The proceedings were commenced on 3 September 2009 in the since abolished Consumer and Commercial Tribunal. QCAT now has responsibility to deal with the proceeding.
The tribunal made directions on 26 October 2010 at the conclusion of a compulsory conference, which included directions for some disclosure of documents by the builder to the applicants within 14 days; and for the applicants to file and serve an amended application which had been foreshadowed at a compulsory conference by 23 November 2010. The time for filing of the amended application was subsequently varied by directions made on 29 November 2010, to 7 December 2010.
In November 2010, Dixon Homes disclosed to the Aurischs’ a copy of the contract between them and the developer for the construction of the home. The contract was dated 29 August 2003.
On 9 December 2010, the applicants’ filed a second amended statement of claim to include a claim for breach of statutory warranties against the builder under the Domestic Building Contracts Act 2000 (the DBC Act). In response, the builder asserted that the claim is statute barred under section 51(1) of the DBC Act.
Mr and Mrs Aurisch now seek an order, pursuant to section 61 of the Queensland Civil and Administrative Tribunal Act 2009 (the QCAT Act), extending the time limit fixed by section 51 of the DBC Act to commence a proceeding for breach of warranties. The applicants and the builder have provided written submissions to the tribunal about the application for extension of time.
It is common ground that the limitation period under section 51 of the DBC Act expired in September 2010.

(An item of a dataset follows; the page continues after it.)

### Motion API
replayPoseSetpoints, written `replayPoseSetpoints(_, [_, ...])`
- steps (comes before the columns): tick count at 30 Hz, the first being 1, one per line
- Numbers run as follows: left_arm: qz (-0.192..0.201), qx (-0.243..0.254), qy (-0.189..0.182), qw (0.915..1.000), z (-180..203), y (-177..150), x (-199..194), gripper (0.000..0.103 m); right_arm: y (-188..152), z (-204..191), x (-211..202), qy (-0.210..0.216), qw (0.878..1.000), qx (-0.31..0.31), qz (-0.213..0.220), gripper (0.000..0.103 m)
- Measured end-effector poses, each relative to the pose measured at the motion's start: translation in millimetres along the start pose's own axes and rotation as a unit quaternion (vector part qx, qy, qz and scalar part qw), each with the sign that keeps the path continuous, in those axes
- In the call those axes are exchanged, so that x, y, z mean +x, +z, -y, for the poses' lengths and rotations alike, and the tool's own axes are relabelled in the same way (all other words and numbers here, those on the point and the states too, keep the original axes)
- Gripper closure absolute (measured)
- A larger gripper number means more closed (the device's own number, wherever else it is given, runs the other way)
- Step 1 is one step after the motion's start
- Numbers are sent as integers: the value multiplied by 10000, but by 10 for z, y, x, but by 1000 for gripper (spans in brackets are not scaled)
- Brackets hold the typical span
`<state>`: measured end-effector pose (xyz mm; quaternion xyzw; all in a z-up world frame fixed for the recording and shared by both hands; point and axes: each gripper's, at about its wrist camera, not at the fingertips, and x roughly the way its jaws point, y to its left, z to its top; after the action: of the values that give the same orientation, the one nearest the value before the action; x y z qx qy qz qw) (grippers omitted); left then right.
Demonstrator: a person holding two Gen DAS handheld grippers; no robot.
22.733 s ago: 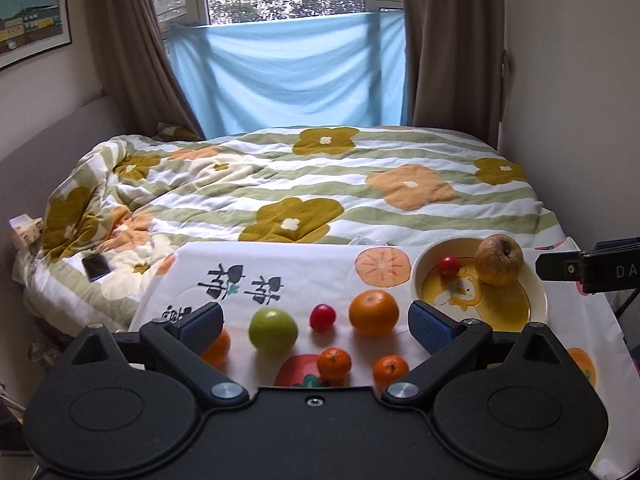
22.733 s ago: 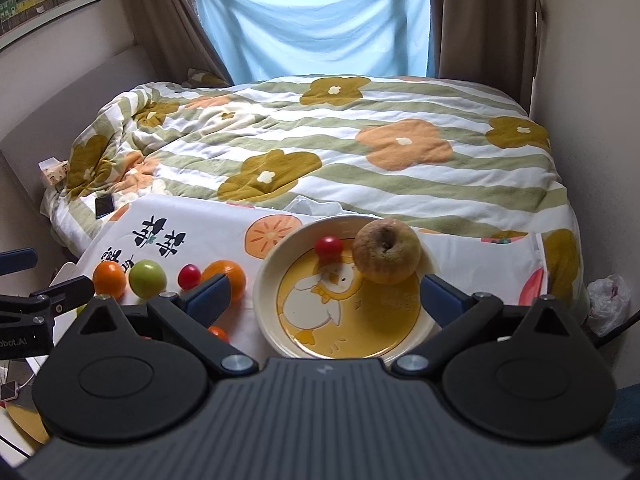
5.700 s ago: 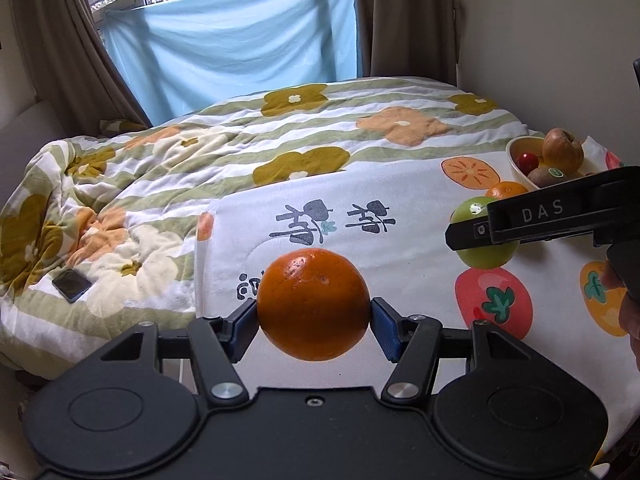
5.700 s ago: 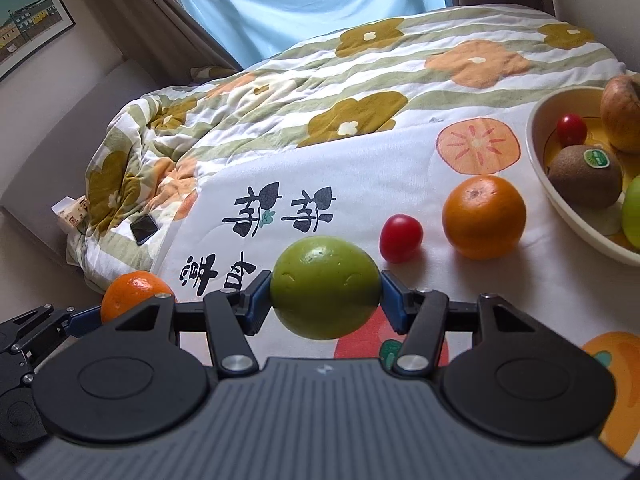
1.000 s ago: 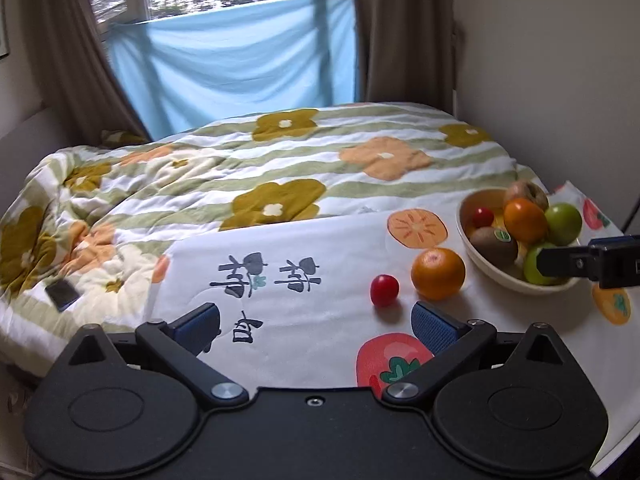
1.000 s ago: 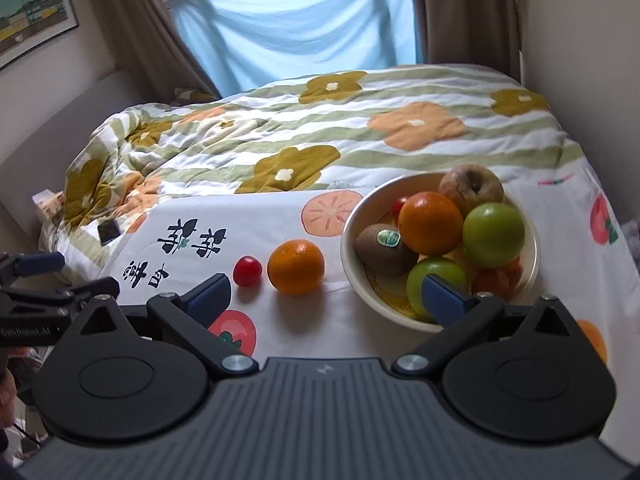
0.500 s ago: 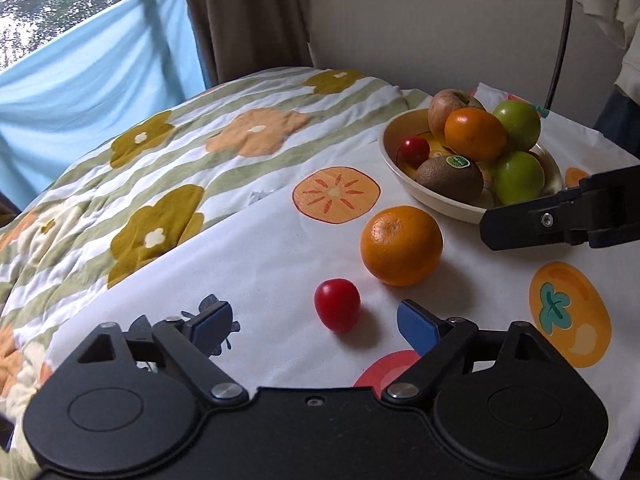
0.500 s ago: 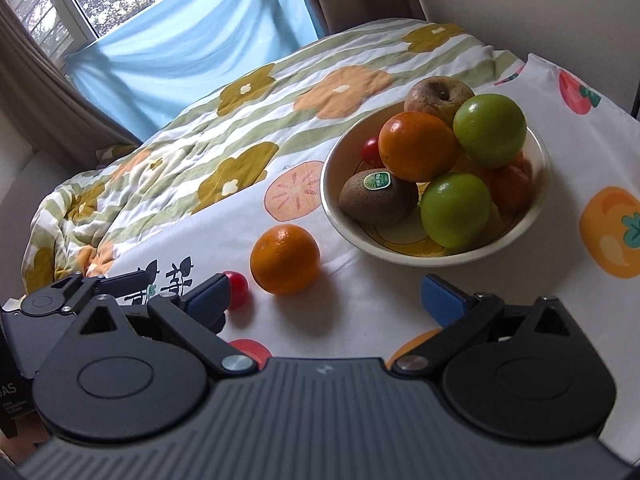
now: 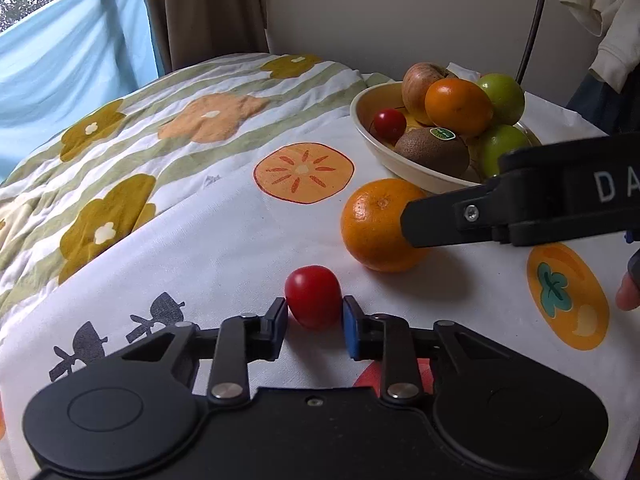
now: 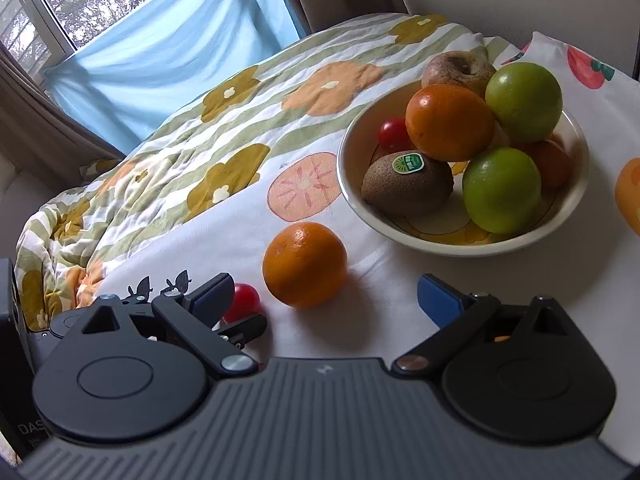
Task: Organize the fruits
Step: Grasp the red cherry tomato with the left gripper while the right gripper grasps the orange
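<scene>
A small red tomato lies on the white fruit-print cloth, and my left gripper is shut on it, both blue pads against its sides. Just beyond it sits a loose orange. In the right wrist view that orange lies just ahead of my open right gripper, between the lines of its fingers and touching neither pad. The tomato shows partly behind the right gripper's left finger. The cream bowl holds an apple, an orange, green fruits, a kiwi and a red tomato.
The cloth lies over a flowered quilt on a bed. A wall and brown curtain stand behind the bowl. A blue sheet hangs at the window. A fingertip shows at the right edge.
My left gripper has come down and forward onto the red tomato and its jaws have shut on it. The right gripper has dropped closer to the loose orange, still open.
</scene>
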<state>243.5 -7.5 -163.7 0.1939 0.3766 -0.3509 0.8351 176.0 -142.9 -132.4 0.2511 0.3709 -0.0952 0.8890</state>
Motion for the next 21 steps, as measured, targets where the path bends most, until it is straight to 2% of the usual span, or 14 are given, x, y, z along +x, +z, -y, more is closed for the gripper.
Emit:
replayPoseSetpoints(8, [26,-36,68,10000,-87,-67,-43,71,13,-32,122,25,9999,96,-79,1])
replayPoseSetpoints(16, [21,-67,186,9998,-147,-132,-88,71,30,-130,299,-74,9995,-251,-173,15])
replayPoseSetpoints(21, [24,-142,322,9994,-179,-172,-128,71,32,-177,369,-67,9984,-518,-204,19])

There are two issues for consideration. Firstly, whether the time limit under section 51 DBC Act can be extended pursuant to section 61 of the QCAT Act; and if so, whether the tribunal should exercise its discretion to extend the time limit.
The Legislative Framework
Section 61 of the QCAT Act provides that the tribunal may extend procedural time limits as follows:
61 Relief from procedural requirements
(1) The tribunal may, by order--
(a) extend a time limit fixed for the start of a proceeding by this Act or an enabling Act; or
(b) extend or shorten a time limit fixed by this Act, an enabling Act or the rules; or
(c) waive compliance with another procedural requirement under this Act, an enabling Act or the rules.(2) An extension or waiver may be given under subsection (1) even if the time for complying with the relevant requirement has passed.

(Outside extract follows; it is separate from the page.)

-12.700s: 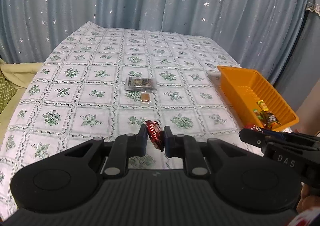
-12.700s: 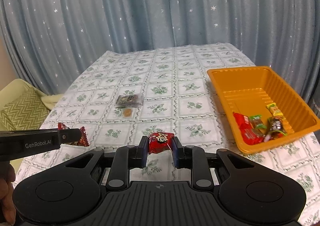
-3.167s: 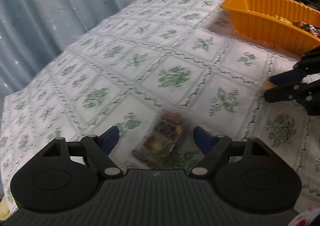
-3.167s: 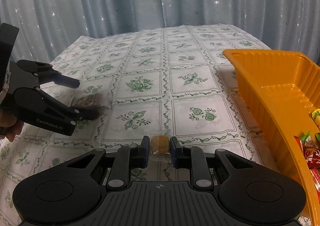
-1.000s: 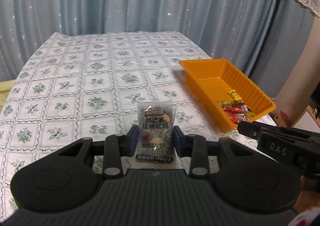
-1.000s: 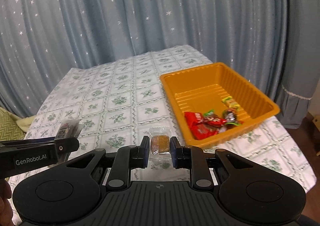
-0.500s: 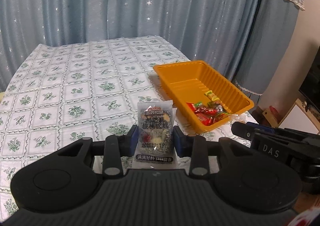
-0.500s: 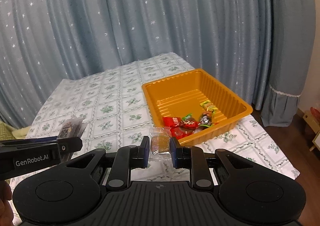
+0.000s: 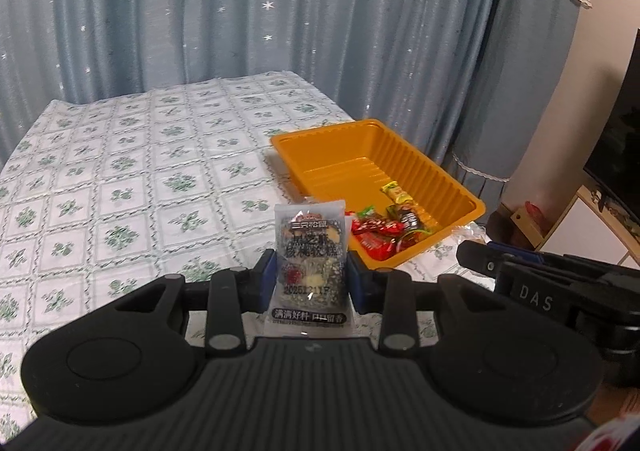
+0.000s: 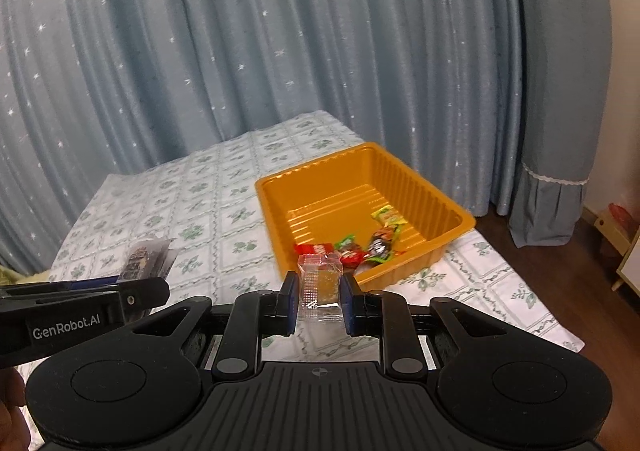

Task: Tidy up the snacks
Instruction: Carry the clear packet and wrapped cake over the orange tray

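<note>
My desk shows no loose snacks in either view, so the job looks nearly finished. The tray at its right edge holds several sweets in the near corner. My left tongs pinch a grey packet upright above the desk; my right tongs pinch a clear wafer just short of the tray. Both remain to drop in. Only the left view reads the packet's print; the right sees it edge-on.

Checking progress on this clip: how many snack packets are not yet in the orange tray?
2. A dark packet is clamped in the left gripper and a clear packet in the right gripper, both short of the orange tray. The grippers could hide others on the table.
</note>
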Demonstrator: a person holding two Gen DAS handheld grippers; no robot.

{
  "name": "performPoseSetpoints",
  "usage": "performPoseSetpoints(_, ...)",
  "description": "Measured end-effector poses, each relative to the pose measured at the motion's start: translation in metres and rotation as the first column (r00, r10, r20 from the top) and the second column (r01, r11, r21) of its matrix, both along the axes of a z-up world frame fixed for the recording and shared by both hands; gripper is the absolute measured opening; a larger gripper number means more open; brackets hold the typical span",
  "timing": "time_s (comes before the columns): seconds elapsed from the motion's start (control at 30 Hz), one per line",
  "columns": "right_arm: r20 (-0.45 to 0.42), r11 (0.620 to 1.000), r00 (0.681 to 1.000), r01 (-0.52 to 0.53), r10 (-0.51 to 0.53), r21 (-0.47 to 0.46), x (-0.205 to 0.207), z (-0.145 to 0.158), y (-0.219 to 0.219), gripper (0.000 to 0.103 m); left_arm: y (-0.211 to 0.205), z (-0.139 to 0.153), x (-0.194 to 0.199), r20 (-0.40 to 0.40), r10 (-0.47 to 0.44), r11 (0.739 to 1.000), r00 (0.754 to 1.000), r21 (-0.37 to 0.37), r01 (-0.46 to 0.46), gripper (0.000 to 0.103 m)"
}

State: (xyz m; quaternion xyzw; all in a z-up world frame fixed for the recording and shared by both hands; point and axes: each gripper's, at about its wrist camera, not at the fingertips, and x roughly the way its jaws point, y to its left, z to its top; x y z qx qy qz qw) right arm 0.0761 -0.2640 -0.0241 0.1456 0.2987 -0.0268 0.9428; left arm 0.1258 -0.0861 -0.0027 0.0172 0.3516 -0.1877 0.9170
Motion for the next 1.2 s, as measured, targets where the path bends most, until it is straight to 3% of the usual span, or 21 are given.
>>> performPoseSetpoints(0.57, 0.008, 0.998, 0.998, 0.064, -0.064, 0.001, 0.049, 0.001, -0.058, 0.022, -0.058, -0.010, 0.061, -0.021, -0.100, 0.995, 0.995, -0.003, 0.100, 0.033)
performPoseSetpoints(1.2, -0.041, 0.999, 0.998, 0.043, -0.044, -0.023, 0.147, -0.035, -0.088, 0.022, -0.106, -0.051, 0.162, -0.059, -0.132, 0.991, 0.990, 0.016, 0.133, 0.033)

(3) The tribunal can not extend or shorten a time limit or waive compliance with another procedural requirement if to do so would cause prejudice or detriment, not able to be remedied by an appropriate order for costs or damages, to a party or potential party to a proceeding.
(4) The tribunal may act under subsection (1) on the application of a party or potential party to the proceeding or on its own initiative.

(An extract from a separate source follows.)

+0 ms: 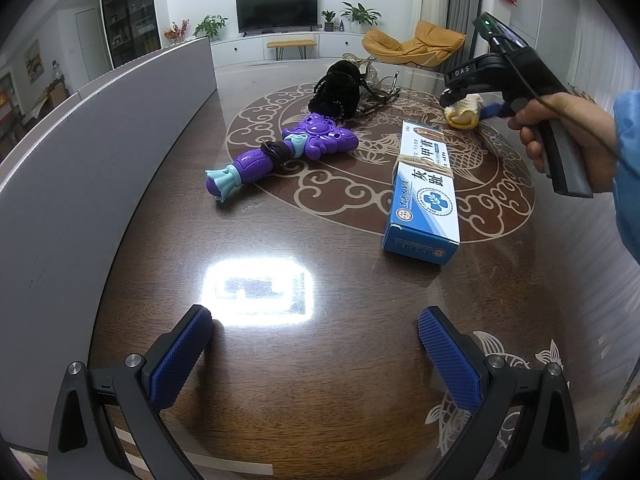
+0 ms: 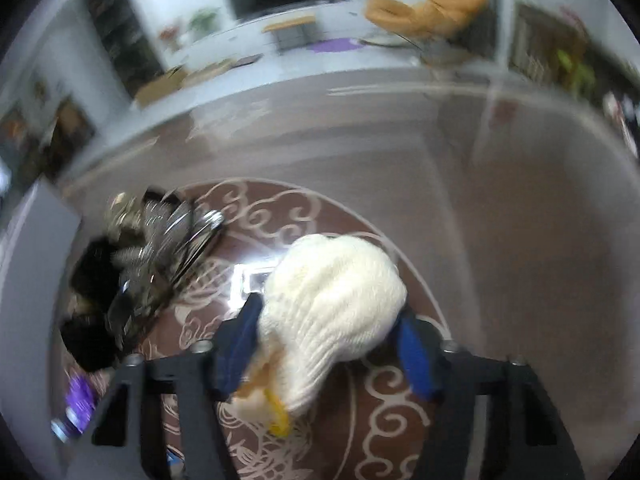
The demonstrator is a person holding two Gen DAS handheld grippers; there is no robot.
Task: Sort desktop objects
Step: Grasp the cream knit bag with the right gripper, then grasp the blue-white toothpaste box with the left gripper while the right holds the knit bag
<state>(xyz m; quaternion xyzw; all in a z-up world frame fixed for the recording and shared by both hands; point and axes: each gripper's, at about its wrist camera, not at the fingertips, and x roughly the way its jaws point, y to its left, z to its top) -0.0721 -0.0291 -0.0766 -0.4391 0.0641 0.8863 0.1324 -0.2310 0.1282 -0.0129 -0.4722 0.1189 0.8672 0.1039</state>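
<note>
Two grippers are in use. At left, the left gripper [image 1: 316, 356] hovers with jaws apart and empty over the dark patterned table [image 1: 320, 264]. The purple plastic toy wand [image 1: 280, 152] and blue-and-white carton [image 1: 424, 196] lie beyond. At right, the right gripper [image 2: 328, 344] clamps the cream knitted bundle with yellow trim [image 2: 332, 312], near the black fuzzy item [image 1: 336, 92]. Keep the grip centred; lift clear before carrying.

On your table [image 1: 320, 280], take the carton [image 1: 424, 196] as landmark: the toy [image 1: 288, 148] lies to its left, the dark bundle [image 1: 336, 94] behind it to the left, and the knitted piece [image 1: 464, 112] just behind it to the right.
</note>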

(5) The tribunal's power to act under subsection (1) is exercisable only by--(a) the tribunal as constituted for the proceeding; or
(b) if the tribunal has not been constituted for the proceeding--a legally qualified member, an adjudicator or the principal registrar.
[10] An enabling Act is defined in section 6(2) as an Act, other than the QCAT Act, which confers jurisdiction on the tribunal. An enabling Act which confers original jurisdiction, may add to, otherwise vary, or exclude functions stated under the QCAT Act,[1] including, under section 6(7), the period within which an application must be made.[2] If an enabling Act modifies the tribunal’s functions in a jurisdiction conferred by it, or a matter mentioned in section 6(7), then the modifying provision in the enabling Act prevails to the extent of any inconsistency.[3]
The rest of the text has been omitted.